I have recently been experimenting with migrating to CRDB for one of our workloads that’s currently in Cassandra and have run into a confusing issue with metric in the Admin UI.

TL;DR: all requests to /ts/query return a 504 Gateway timeout after 30 seconds (context deadline exceeded). So admin UI metric graphs never load. The logs don’t seem to say anything useful about it. Is there some way to reset the timeseries data? This happens even if I try to load just 1 metric in the custom time series chart.

Things I’ve tried that didn’t work:

My cluster seems healthy otherwise, I can insert and query normal data.

This problem came up when I started adding many nodes. Initially I tested on a single node (which happened to be a larger node with quite a few SSDs), and I quickly added 20 smaller nodes that have HDD and let it rebalance. One of those nodes had a disk error and died so I had to decommission it. According to that admin UI that happened fine.
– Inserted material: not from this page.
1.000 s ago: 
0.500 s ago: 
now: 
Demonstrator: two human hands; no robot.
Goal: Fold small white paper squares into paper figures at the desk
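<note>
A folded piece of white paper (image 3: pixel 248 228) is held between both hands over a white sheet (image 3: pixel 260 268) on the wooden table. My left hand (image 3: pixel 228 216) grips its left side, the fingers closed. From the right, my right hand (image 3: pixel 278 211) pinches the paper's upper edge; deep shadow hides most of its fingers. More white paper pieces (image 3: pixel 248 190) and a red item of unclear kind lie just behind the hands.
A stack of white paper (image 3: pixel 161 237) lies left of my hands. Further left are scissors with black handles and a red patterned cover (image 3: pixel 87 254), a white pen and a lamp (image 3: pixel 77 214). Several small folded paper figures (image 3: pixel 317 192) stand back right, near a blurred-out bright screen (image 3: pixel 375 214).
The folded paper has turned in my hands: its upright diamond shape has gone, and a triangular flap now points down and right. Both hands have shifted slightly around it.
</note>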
Any help would be appreciated.

I just had to rebuild this, it seemed unfixable.

When I started the bad node back up I was able to get metrics back, but the node would crash after a little while because it had corrupt data. It seemed that the timeseries metrics call was timing out because it needed data from a range the bad node had. Trying to recover that data wasn’t working, so at least 1 range wasn’t able to replicate elsewhere. CRDB doesn’t seem to give any options to just drop a range entirely and write off the data loss. Less learned.

Note that on the node with a bad disk, I could copy some data, but the rocksdb manifest was corrupt. I tried repairing it using https://github.com/facebook/rocksdb/wiki/RocksDB-Repairer which succeeded but then CRDB wouldn’t start since it uses a custom comparator.